A Mother's Story
My daughter Marta’s sad childhood began even before her birth. Our son was only a few months old when I accidentally became pregnant with Marta. I was very attached to my son and resented the intrusion.
When Marta was born, nursing her was wrenching to me emotionally because it made her older brother cry, and I was so attached to him.
Even in the hospital, I let the nurses give Marta a bottle, something I never allowed with any of my other children, born before or after Marta. I did not want to become attached to her.
Of course, I did not realize all this at the time. All I knew then was that Marta did not seem to like me. And I felt indifferent in return.
Marta was the only child for whom I did not have enough milk (we are an observant Catholic family and I have six children). In retrospect, I know this was because I did not let her suck long enough because I was in a rush to get back to my much-preferred oldest. I worried that he would feel neglected and unloved if I spent too much time with Marta.

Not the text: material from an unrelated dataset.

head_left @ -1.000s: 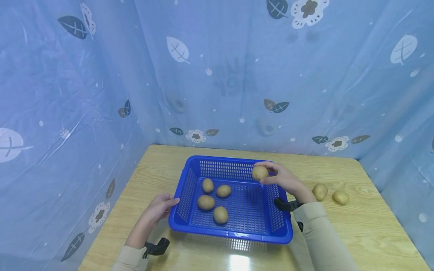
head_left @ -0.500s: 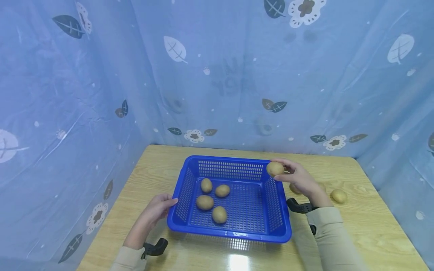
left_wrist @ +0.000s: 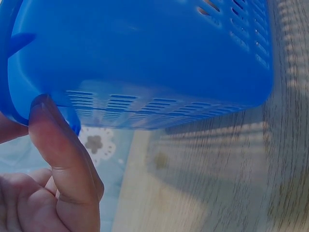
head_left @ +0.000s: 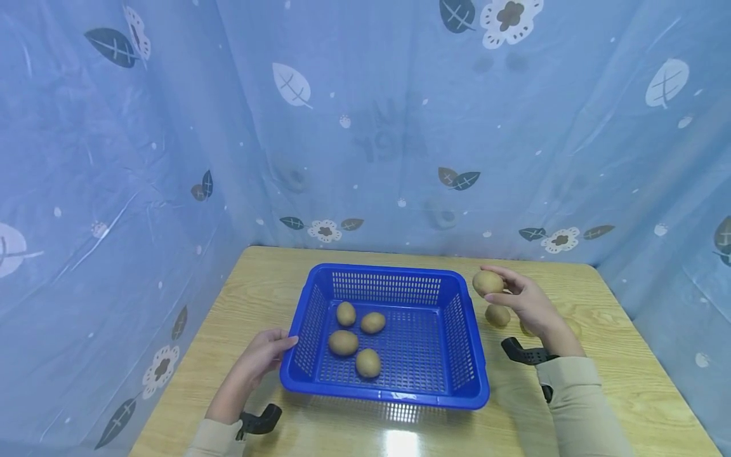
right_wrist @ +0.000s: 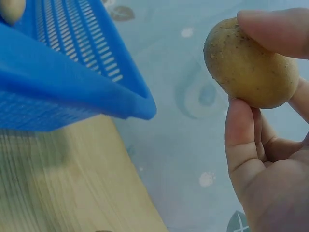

When Marta turned about two years old, I realized something was very wrong with our relationship, and I knew I was responsible. I had made the mess, and now I wanted to clean it up. So one day I picked her up and sat down on the rocking chair with her and said, “Marta, let’s let bygones be bygones. I love you. Would you please forgive me? Come; let’s be friends from now on.” I held her and rocked her and cried tears of bitter regret at how I had treated her. How terrible to be unwanted before even being born. She, however, sat there upright and sucked her thumb. She didn’t cry. Generally, she hardly cried. What for? I had not exactly been responsive to her tears. Can you blame her for not liking me, for not trusting me?
The years passed; and while I was always extremely close with our other children, the relationship between Marta and me was almost non-existent. She bonded with her father somewhat, but he traveled a lot, was sometimes unwell, and for those two reasons was often not available. The interaction between Marta and me was so barely there that when Marta went out of town for whatever reason, I didn’t notice much difference in the household. We hardly spoke, though I did try much more from the time of the rocking-chair reconciliation, for whatever that was worth. Marta did not seem interested in having my attention as the other kids did.
More years passed. Marta grew up and became a miserable, sad, depressed, anxious, and difficult adult teen and then adult. She drank too much starting at age 14. She began smoking marijuana. She put on weight. She cared very little about her appearance, the only one of our six children to look sloppy all the time. She was diagnosed with all sorts of emotional problems, including acute anxiety and OCD, but the one that fit her best was Aaron Lederer’s: deficient maternal attachment. I learned from one of Aaron Lederer’s workshops, the reading he gave me, and our subsequent telephone appointments that the nature of the attachment that a baby has with his/her mother is crucial; it is the most important attachment of his/her life; it affects all future relationships, including the one a person has with his/her spouse, boss, colleagues, children, and self.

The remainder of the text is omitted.